Task description
Images should not appear in the copy, yet every line of the listing below must be printed exactly.
....
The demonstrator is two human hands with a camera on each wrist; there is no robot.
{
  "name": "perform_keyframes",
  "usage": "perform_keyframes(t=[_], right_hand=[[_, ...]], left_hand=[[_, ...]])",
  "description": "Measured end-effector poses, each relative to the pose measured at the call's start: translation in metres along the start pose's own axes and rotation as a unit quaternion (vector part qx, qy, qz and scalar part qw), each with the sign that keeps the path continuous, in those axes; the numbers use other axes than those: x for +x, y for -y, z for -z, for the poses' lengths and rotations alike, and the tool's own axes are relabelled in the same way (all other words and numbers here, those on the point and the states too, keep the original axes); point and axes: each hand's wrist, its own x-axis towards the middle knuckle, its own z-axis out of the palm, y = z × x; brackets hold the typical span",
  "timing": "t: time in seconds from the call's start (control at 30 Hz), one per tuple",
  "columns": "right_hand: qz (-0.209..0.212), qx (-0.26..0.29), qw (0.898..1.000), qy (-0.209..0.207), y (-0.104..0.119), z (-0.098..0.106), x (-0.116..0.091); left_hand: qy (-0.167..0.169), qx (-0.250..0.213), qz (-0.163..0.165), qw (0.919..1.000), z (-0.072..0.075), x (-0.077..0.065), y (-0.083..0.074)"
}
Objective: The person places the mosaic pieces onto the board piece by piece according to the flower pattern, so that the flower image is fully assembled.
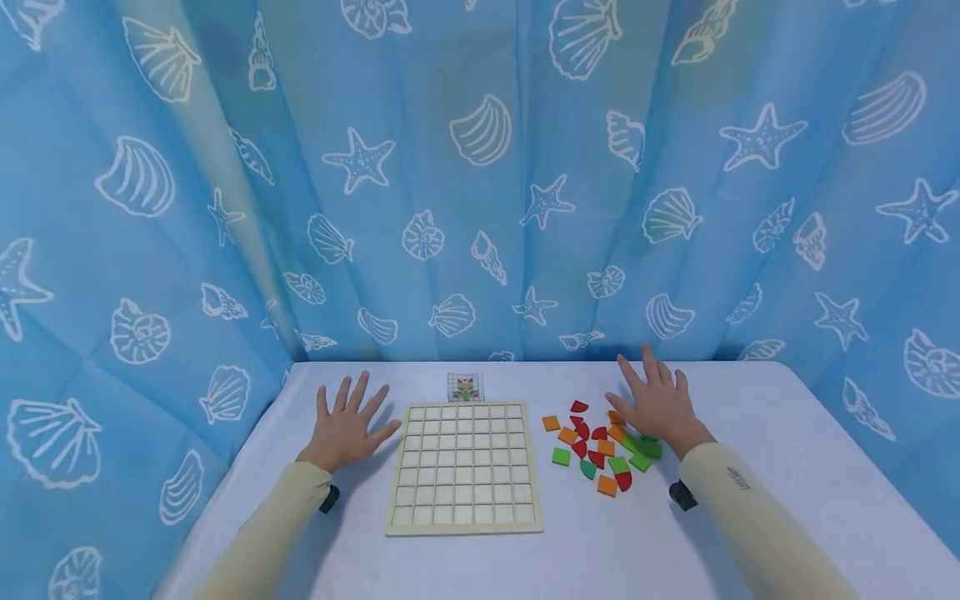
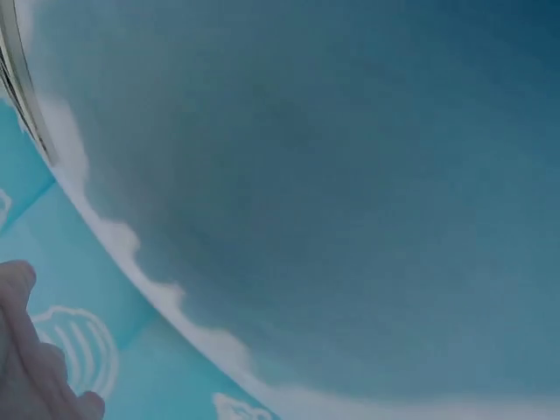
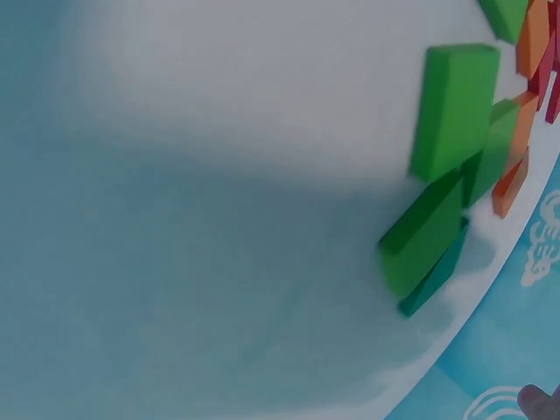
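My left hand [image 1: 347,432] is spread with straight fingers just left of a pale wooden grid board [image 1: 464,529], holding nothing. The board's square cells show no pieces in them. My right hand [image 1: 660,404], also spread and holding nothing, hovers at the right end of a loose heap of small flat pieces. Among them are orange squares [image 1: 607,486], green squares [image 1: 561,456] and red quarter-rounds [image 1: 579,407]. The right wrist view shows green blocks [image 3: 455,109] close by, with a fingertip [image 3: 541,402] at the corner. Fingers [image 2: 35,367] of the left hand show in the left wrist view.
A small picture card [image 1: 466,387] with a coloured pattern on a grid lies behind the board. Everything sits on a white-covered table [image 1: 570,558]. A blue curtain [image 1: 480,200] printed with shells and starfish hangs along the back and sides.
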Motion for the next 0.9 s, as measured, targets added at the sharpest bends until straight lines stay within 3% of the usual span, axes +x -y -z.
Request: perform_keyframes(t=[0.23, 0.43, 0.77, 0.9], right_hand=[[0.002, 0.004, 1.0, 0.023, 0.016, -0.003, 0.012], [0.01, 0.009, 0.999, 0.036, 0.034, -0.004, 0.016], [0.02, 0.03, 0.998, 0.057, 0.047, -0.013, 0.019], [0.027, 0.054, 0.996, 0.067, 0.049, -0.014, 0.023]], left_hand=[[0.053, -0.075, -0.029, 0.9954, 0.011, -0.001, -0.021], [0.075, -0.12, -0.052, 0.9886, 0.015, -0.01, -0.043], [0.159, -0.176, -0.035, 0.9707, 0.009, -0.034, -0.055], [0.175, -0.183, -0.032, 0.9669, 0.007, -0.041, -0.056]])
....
Answer for this exercise
The demonstrator is two human hands with a camera on each wrist; there is no robot.
{
  "name": "perform_keyframes",
  "usage": "perform_keyframes(t=[_], right_hand=[[_, ...]], left_hand=[[_, ...]])",
  "description": "Measured end-effector poses, each relative to the pose measured at the call's start: translation in metres along the start pose's own axes and rotation as a unit quaternion (vector part qx, qy, qz and scalar part qw), each with the sign that keeps the path continuous, in those axes; the numbers use other axes than those: x for +x, y for -y, z for -z, for the poses' lengths and rotations alike, and the tool's own axes are relabelled in the same way (all other words and numbers here, those on the point and the states too, keep the original axes); point and axes: each hand's wrist, its own x-axis towards the middle knuckle, its own z-axis out of the palm, y = z × x; brackets hold the typical span",
  "timing": "t: time in seconds from the call's start (control at 30 Hz), one per tuple",
  "columns": "right_hand: qz (-0.209..0.212), qx (-0.26..0.29), qw (0.898..1.000), qy (-0.209..0.207), y (-0.104..0.119), z (-0.098..0.106), x (-0.116..0.091); left_hand: qy (-0.167..0.169), qx (-0.250..0.213), qz (-0.163..0.165), qw (0.919..1.000), z (-0.072..0.075), x (-0.077..0.065), y (-0.083..0.074)"
}
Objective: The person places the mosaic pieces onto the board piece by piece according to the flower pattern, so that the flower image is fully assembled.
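My left hand [image 1: 347,432] is spread with straight fingers just left of a pale wooden grid board [image 1: 464,529], holding nothing. The board's square cells show no pieces in them. My right hand [image 1: 660,404], also spread and holding nothing, hovers at the right end of a loose heap of small flat pieces. Among them are orange squares [image 1: 607,486], green squares [image 1: 561,456] and red quarter-rounds [image 1: 579,407]. The right wrist view shows green blocks [image 3: 455,109] close by, with a fingertip [image 3: 541,402] at the corner. Fingers [image 2: 35,367] of the left hand show in the left wrist view.
A small picture card [image 1: 466,387] with a coloured pattern on a grid lies behind the board. Everything sits on a white-covered table [image 1: 570,558]. A blue curtain [image 1: 480,200] printed with shells and starfish hangs along the back and sides.
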Motion for the next 0.9 s, as measured, targets added at the sharpest bends until straight lines stay within 3% of the usual span, axes +x -y -z.
Request: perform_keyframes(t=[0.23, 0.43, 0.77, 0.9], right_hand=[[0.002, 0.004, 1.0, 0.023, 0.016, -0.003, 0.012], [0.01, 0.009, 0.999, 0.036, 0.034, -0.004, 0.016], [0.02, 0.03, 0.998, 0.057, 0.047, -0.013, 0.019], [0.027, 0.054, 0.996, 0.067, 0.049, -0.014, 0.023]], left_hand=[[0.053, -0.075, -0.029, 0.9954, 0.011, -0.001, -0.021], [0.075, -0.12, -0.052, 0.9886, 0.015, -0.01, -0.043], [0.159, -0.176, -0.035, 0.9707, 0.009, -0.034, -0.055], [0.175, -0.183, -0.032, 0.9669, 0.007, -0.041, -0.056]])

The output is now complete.